Kimlik siyaseti ile popülizm kazandı: Portekiz’de hangi sol kaybetti?
Halktv sayfasından elde edilen bilgilere dayanarak, SonTurkHaber.com duyuru yapıyor.
Portekiz’de dört yıldan kısa bir süre içinde yapılan üçüncü parlamento seçimlerinin galibinin aşırı sağ olması bir dönüm noktası sayılabilecek bir öneme sahip. Çünkü ülkenin 1974’de demokrasiye geçişinden bu yana çok sayıda hükümet kuran Sosyalist Parti (SP) de dahil olmak üzere sol ciddi bir yenilgiye uğradı. Sağcı güçler büyük ölçüde kimlik siyasetiyle popülizme oynayarak seçimden zaferle çıkmayı başardı.
Tam bir sağ zaferi midir, kendi adıma emin değilim doğrusu. Çünkü seçimlere katılım oranı yüzde 64'tü, yani seçmenlerin yüzde 36'sı oy kullanmadı. Sağa da, mevcut siyasi partilere de güvenmeyen ciddi bir kesim var demektir bu.
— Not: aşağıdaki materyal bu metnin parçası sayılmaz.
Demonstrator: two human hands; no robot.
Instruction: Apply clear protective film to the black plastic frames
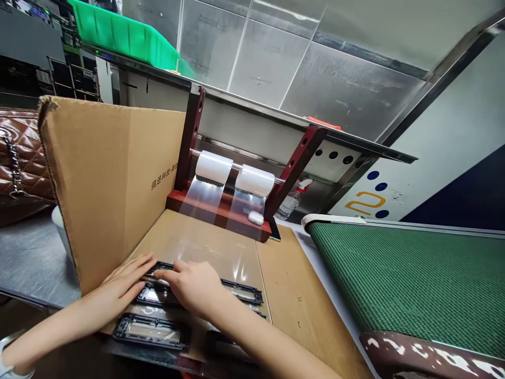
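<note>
Several black rectangular plastic frames lie in rows on a clear film sheet (197,258) over a cardboard surface. My right hand (193,287) curls over the middle of the upper black frame (241,291), covering much of it. My left hand (124,281) lies flat with its fingers apart, the fingertips touching that frame's left end. Another black frame (150,331) sits nearer me, below both hands, and one more (155,296) lies partly under them. Beyond the hands, two white film rolls (213,167) (254,180) hang on a metal bar, with their film running down.
A tall cardboard panel (106,179) stands left of the hands, with a quilted brown handbag (19,158) behind it. A green mesh conveyor belt (394,279) runs along the right. A water bottle (287,206) stands behind the red roll holder (294,168), and a green bin (126,37) sits high up.
</note>
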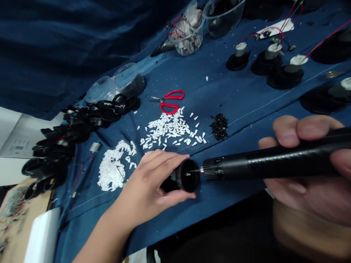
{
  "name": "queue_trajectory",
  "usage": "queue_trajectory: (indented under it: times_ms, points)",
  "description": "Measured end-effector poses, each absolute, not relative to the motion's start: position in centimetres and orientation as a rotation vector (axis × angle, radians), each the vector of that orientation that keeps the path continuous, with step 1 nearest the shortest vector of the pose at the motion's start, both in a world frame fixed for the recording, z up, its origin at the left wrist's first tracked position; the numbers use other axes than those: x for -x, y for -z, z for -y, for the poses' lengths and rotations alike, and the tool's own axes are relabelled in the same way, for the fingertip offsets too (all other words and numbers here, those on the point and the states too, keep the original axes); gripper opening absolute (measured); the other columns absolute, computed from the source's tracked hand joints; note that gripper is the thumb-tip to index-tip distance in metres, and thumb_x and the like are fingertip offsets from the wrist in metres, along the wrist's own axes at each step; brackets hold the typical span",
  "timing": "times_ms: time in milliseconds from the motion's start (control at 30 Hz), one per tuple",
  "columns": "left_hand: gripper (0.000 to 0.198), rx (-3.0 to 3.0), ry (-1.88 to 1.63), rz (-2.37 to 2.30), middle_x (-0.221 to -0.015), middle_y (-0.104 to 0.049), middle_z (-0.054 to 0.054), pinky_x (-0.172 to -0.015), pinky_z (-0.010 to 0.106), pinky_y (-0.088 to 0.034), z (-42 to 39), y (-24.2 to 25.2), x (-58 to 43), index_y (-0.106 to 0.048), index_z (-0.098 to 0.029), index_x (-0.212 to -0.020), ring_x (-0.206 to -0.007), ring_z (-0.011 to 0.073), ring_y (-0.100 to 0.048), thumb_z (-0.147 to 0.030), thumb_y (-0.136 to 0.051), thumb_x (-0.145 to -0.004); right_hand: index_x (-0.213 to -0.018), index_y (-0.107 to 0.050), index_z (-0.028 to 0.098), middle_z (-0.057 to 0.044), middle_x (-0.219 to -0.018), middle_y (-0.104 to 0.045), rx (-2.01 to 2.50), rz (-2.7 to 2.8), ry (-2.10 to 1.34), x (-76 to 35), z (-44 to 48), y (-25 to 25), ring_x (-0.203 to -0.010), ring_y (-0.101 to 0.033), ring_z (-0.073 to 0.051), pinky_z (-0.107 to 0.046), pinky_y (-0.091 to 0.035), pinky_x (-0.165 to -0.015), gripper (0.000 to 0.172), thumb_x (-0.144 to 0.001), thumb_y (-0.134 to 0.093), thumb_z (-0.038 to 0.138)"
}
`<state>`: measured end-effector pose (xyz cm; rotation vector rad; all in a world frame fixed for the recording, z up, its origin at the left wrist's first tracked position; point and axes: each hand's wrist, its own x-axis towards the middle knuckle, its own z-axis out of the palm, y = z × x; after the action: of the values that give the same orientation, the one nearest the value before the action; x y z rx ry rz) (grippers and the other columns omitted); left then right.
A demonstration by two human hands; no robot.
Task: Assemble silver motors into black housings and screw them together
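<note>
My left hand (pixel 153 182) is closed round a small black round housing (pixel 186 177), holding it on its side near the front edge of the blue cloth (pixel 241 98). My right hand (pixel 309 171) grips a black electric screwdriver (pixel 263 164) lying nearly level. Its thin bit points left into the housing's open mouth. Just beyond my left hand lie two heaps of small white plastic pieces (pixel 170 129) and a small pile of tiny black screws (pixel 219 126).
Red-handled scissors (pixel 171 101) lie behind the white pieces. A heap of black housings (pixel 71 135) sits at the left beside tipped clear cups (pixel 115 86). Clear tubs (pixel 189 31) with wired parts stand at the back. Assembled black units with white tops (pixel 271 58) line the right.
</note>
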<state>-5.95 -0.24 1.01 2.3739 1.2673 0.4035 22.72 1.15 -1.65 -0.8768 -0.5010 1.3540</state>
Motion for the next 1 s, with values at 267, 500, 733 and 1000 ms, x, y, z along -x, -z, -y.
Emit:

Seçimlerin galibi aşırı sağcı Chega (anlamı, Yeter) partisi son yıllarda gittikçe büyümüştü. İklim değişikliğini reddediyor, İsrail’e tam destek veriyor, daha fazla deregülasyon çağrısında bulunuyor, Donald Trump'ı da hayli seviyor Chega. İlk seçimini sadece altı yıl önce bir sandalye kazanarak yapan Chega, daha ılımlı geleneksel partilere karşı hoşnutsuzluktan beslendi sürekli. Chega'nın başarısı, Fransa'daki Ulusal Ralli, İtalya'daki Kardeşler ile Almanya için Alternatif gibi artık siyasi ana akımda yer alan partilerin Avrupa’da önem kazandığının bir göstergesi oldu.
Portekiz'de işçi sınıfına mensup ailelerin üçte bir devlet yardımına ihtiyaç duyuyor, ayda 700 Avro'nun altında bir gelirle yaşıyor. İronik bir şekilde sübvansiyonları düşürmek isteyen Chega yoksullara devlet desteğini keserse nüfusun yüzde 40'ının yoksullaşmasına neden olabilir.
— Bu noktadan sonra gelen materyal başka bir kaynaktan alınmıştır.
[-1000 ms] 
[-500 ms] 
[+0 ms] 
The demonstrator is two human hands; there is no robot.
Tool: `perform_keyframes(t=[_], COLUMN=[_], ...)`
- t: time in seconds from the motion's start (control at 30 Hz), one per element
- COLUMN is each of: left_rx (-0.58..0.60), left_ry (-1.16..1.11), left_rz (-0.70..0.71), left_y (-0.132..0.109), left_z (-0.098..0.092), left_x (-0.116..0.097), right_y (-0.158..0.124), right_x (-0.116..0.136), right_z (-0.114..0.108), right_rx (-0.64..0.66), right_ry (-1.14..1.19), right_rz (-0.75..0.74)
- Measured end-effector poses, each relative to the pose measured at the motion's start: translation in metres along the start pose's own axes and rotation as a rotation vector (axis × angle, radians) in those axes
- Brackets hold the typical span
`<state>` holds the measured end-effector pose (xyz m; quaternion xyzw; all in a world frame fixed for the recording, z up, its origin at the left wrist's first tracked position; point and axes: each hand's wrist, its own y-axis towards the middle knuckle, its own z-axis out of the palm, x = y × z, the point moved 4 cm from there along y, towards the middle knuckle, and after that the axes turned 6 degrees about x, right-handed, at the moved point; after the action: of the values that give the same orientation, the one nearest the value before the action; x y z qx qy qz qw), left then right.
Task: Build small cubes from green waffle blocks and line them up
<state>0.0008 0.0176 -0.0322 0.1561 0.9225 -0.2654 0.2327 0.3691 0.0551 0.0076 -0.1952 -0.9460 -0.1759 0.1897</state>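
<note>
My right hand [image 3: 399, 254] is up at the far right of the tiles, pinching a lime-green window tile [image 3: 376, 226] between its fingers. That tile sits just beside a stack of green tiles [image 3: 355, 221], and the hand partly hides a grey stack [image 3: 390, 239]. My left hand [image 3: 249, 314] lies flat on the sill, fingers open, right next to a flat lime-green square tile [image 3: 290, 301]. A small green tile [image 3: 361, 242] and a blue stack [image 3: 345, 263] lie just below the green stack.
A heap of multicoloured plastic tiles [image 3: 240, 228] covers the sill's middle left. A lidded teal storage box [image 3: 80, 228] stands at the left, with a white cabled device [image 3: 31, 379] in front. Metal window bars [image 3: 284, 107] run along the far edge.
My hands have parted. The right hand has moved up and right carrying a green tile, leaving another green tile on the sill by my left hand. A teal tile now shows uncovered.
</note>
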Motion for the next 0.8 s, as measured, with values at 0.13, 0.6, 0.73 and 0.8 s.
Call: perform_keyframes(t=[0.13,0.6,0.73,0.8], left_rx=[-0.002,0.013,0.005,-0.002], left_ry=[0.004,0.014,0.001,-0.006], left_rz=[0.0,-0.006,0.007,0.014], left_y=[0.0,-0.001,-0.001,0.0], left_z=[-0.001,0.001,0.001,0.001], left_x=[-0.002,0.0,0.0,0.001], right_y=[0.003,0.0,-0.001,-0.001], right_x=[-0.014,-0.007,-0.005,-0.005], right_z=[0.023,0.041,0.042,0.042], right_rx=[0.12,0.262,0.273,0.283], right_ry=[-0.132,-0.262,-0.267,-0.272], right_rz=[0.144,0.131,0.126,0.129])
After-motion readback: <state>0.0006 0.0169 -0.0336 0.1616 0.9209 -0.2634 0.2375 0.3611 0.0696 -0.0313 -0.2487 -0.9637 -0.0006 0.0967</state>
Solun her zaman güçlü olduğu Portekiz'de son 50 yıldır Sosyal Demokratlar ile Sosyalist Parti dönüşümlü olarak iktidarda bulunuyordu. Ancak geçen Pazar günü yapılan seçimlerde Sosyal demokrat, komünist ile sosyalist güçler oyların sadece yüzde 28,4'ünü alabilmişken, muhafazakar, liberal ile aşırı sağcı milliyetçi güçler ise yüzde 71,6 oranında oy aldı. Şimdi soru Sosyalist Parti (PS), Portekiz Komünist Partisi (PCP) ile Sol Blok'un (BE) politikalarının neden başarısız olduğudur.
Her üç sol partide açık bir anti-kapitalist program ile sosyalizm için mücadele etme isteği yoktu uzun süredir. Seçimin en büyük kaybedeni olan PS kapitalizmi, zenginlerin egemenliğini tamamen kabul etmiş bir parti. Seçimlerde oy oranı yüzde 28.7'den yüzde 23'e düşerek son 40 yılın en kötü sonucunu aldı. Bu partinin şimdiye kadarki en kötü üçüncü çöküşü oldu. Sosyalist Parti Başkanı Pedro Nuno Santos yenilgiye tepki olarak istifa etti. 1999 yılında radikal solcu bir koalisyon olarak kurulan, 2008'de siyasi parti haline gelen Sol Blok sahip olduğu beş sandalyeden dördünü kaybetti.
Doğruyu söylemek gerekirse kaybeden bir sol yok aslında ülkede. Çünkü PCP ile BE liderleri devrimci propaganda yapmamayı tercih etmiş, hiçbir zaman sosyalizmden ya da işçi sınıfının kontrolü altında bir Portekiz kurmaktan söz etmemişlerdir. İşçilere, yoksullara kapitalizm karşıtı sosyalist bir alterntif sunmamışlardır. Ülkenin sosyal demokratları kapitalizmin doğasını değiştirmeden iktidar bile olabilmiştir.
Sosyalist ilkelerden vazgeçip düzen partisi olunduğunda yenilgi kaçınılmazdır. Sosyalistlerin işi mevcut durumu kabulenmek değil, alternatif sunmaktır. PCP başta olmak üzere sosyalist eğilimli partiler alernatif sunamamanın bedelini ağır ödediler.
Sosyalistler,komünistler için çıkarılacak çok ders var Portekiz seçimlerinden.